▸ **Your objective**: Only one thing is required: the number of lines in the entries below that contain "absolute".

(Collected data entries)
•••••

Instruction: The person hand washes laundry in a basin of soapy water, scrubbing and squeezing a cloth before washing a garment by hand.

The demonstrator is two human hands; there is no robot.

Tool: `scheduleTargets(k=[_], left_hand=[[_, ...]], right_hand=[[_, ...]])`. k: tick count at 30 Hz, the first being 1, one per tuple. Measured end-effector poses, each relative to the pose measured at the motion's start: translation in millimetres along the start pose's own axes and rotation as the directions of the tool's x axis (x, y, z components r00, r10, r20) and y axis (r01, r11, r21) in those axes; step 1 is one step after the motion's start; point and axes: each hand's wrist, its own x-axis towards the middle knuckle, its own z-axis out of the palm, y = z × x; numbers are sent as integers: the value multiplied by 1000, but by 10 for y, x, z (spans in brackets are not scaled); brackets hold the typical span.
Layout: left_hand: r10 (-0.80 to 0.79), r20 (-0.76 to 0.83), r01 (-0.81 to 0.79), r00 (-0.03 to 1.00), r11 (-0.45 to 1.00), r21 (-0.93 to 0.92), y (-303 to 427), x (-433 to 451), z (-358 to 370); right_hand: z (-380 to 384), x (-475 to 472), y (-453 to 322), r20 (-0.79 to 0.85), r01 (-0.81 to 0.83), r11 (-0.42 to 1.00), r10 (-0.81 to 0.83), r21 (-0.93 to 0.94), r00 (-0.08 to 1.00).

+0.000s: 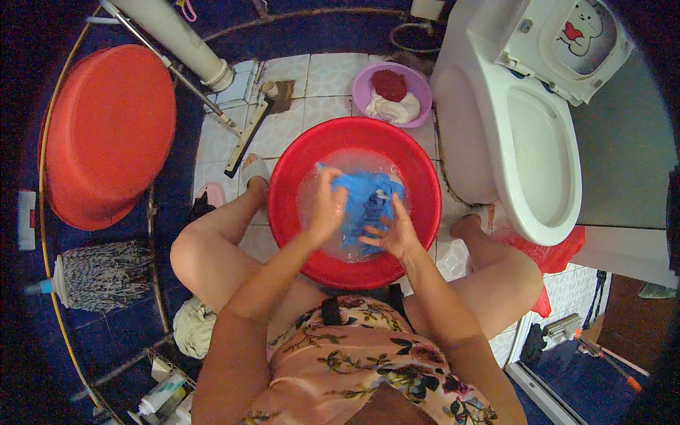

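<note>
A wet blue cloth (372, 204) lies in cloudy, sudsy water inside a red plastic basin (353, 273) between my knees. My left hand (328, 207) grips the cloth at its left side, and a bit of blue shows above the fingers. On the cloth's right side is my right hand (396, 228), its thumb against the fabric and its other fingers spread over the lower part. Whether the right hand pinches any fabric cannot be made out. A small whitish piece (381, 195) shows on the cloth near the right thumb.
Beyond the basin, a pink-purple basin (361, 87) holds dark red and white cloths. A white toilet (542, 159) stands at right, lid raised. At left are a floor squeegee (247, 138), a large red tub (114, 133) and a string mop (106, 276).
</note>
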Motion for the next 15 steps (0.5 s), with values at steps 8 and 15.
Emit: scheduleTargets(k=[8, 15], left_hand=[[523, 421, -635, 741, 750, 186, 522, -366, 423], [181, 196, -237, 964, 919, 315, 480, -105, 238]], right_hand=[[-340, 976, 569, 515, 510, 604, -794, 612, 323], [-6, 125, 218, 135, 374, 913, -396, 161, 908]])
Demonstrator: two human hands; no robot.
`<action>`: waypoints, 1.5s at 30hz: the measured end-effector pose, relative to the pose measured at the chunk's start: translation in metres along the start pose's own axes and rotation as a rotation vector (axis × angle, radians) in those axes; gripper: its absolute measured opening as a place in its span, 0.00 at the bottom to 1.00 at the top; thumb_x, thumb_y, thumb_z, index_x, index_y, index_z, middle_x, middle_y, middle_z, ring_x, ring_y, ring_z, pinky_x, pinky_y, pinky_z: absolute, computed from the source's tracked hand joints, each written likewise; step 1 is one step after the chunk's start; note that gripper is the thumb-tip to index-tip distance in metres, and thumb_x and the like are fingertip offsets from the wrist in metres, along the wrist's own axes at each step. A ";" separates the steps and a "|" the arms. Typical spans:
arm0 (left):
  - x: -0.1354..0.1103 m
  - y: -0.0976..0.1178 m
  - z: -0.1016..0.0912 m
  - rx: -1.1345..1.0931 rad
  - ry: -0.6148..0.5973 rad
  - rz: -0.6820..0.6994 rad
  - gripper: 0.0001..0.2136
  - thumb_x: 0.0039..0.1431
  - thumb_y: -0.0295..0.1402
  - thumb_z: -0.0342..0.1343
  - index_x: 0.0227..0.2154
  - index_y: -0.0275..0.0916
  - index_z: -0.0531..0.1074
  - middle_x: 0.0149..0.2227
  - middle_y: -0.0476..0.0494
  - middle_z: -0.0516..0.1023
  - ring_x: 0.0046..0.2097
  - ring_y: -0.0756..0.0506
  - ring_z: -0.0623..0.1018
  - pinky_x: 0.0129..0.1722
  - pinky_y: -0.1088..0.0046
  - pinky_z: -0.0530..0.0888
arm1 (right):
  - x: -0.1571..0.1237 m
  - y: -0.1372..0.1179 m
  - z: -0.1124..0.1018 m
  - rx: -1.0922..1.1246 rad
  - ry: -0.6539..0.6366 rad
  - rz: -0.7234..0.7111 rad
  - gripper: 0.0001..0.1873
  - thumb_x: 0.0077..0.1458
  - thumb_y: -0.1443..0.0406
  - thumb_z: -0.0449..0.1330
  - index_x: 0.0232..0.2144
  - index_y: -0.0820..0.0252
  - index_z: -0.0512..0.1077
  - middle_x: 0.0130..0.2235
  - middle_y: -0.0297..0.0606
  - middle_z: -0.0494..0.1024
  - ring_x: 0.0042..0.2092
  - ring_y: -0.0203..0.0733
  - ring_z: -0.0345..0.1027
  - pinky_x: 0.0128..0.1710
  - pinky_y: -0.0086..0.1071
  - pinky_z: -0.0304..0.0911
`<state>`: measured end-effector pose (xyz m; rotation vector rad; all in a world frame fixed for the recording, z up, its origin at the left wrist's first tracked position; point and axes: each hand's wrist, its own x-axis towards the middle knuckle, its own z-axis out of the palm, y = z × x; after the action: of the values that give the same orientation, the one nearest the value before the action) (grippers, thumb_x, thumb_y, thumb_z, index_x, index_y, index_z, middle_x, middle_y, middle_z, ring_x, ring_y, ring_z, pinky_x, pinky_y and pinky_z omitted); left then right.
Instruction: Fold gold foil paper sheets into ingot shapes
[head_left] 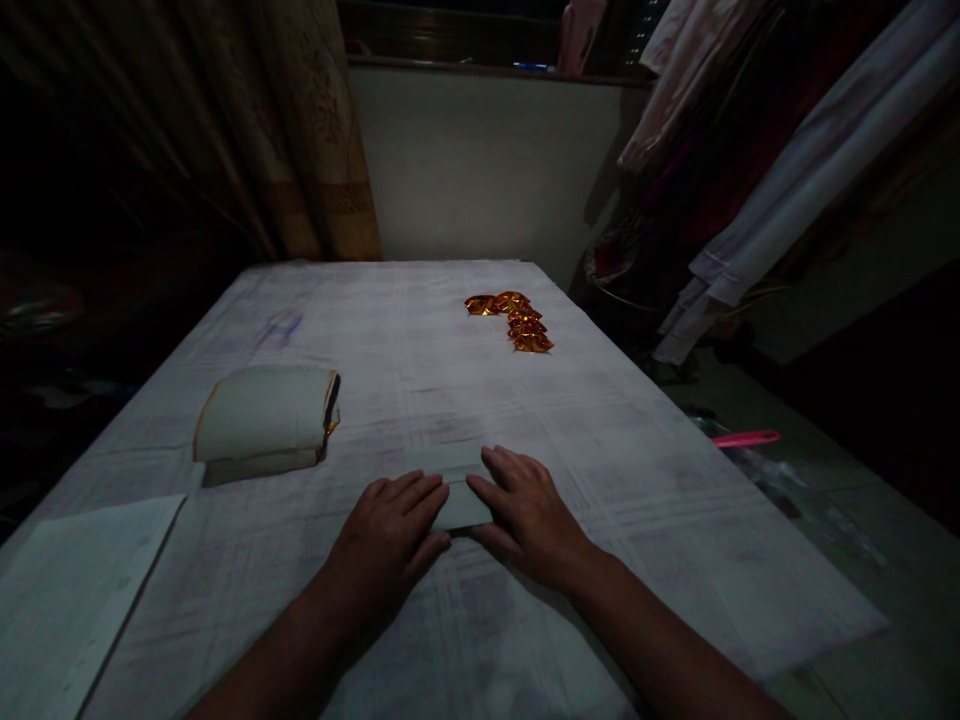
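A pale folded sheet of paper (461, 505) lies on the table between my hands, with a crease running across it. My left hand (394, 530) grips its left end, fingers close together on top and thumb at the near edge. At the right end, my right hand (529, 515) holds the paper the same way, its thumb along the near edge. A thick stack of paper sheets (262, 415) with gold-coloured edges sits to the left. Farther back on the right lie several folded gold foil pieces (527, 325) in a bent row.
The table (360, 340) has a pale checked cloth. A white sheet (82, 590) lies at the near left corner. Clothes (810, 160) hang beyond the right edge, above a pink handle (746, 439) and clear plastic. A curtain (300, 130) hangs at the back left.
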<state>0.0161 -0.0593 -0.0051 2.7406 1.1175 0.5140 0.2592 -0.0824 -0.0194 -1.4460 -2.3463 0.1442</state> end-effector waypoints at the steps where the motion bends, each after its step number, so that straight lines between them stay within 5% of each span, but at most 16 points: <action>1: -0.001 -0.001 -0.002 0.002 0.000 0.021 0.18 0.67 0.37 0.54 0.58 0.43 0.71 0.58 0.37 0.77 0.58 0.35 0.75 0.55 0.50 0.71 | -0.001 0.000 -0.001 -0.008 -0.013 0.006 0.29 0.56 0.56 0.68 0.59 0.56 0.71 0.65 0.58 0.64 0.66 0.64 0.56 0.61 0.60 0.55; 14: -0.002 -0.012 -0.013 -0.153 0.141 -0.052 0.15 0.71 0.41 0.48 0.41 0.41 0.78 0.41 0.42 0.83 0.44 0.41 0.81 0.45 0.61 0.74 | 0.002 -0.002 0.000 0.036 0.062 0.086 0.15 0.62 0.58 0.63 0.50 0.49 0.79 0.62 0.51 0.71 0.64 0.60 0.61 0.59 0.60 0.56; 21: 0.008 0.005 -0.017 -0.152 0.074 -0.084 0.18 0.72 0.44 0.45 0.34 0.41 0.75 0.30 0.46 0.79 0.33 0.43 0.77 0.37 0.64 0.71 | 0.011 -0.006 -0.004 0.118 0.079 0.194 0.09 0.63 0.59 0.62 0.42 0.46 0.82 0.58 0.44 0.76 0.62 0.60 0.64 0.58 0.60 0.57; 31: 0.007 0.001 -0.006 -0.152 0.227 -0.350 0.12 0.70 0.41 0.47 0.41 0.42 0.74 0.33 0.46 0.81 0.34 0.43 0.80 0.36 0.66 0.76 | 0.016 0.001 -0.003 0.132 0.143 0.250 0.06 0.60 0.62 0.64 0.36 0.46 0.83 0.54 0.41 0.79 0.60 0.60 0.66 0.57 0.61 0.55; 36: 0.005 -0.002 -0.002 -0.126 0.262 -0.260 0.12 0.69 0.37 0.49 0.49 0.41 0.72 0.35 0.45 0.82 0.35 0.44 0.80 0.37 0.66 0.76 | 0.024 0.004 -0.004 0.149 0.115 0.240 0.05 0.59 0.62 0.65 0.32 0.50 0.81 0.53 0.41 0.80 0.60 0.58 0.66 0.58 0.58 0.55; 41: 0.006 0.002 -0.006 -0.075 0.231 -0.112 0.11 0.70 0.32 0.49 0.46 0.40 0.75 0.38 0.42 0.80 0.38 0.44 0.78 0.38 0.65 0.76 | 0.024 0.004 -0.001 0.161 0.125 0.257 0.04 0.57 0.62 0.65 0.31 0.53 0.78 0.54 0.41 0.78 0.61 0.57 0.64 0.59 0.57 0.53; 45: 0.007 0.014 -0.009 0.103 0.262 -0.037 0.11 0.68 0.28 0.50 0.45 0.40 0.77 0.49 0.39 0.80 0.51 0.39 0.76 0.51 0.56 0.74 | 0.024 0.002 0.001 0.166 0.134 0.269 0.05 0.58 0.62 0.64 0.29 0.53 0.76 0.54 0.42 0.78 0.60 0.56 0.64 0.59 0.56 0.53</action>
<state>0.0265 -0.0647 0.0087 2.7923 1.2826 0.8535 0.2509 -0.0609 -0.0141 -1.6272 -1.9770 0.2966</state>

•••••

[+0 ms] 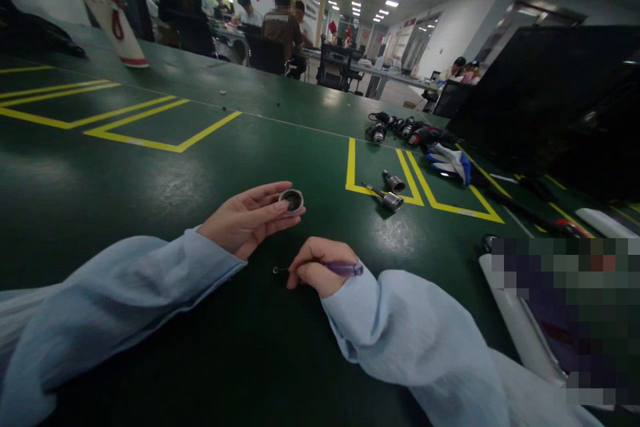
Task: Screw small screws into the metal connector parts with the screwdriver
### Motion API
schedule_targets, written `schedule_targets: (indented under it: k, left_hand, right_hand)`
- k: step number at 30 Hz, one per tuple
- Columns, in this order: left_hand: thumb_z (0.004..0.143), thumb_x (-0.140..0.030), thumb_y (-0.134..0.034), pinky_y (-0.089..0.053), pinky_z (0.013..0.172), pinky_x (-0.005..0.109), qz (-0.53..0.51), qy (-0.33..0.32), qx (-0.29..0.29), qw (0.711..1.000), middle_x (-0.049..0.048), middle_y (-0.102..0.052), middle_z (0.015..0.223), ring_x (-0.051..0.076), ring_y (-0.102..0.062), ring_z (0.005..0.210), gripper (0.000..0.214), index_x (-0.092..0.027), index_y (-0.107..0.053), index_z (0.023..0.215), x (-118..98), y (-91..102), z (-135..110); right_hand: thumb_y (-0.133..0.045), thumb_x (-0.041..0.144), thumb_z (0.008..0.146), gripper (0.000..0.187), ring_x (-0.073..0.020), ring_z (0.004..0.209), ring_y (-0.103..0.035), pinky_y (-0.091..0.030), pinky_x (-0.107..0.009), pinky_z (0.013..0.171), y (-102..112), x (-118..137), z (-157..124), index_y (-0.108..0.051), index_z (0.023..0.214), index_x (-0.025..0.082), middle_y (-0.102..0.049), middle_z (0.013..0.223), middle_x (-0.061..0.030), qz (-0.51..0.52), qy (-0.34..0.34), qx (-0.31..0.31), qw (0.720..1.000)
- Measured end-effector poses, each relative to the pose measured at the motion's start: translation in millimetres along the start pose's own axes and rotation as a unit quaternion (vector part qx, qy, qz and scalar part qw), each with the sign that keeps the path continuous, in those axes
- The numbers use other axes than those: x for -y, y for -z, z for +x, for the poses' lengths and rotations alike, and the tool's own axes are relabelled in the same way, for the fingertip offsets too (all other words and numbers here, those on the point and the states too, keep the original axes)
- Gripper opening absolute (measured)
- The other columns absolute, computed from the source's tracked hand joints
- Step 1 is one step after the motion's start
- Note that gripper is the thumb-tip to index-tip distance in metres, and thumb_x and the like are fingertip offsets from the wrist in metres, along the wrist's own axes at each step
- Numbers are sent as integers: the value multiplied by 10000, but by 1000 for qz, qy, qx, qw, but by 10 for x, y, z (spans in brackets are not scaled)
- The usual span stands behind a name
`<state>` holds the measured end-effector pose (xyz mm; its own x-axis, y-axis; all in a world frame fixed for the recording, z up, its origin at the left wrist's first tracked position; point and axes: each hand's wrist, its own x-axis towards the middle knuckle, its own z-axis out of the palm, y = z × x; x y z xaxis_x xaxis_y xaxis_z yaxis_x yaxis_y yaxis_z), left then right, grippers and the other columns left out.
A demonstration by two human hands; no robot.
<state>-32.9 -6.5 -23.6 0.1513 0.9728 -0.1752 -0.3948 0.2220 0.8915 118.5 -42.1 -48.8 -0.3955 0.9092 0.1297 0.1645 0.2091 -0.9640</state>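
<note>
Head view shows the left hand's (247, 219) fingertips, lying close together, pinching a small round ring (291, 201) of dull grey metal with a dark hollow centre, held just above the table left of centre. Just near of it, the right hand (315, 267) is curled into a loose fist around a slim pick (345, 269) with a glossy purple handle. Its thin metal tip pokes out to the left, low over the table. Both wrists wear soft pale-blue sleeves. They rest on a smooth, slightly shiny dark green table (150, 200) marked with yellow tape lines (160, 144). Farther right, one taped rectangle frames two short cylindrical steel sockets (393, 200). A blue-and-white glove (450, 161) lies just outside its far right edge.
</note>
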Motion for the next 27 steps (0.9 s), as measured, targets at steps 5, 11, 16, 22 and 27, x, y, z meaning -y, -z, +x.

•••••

▸ **Answer for the task**: 3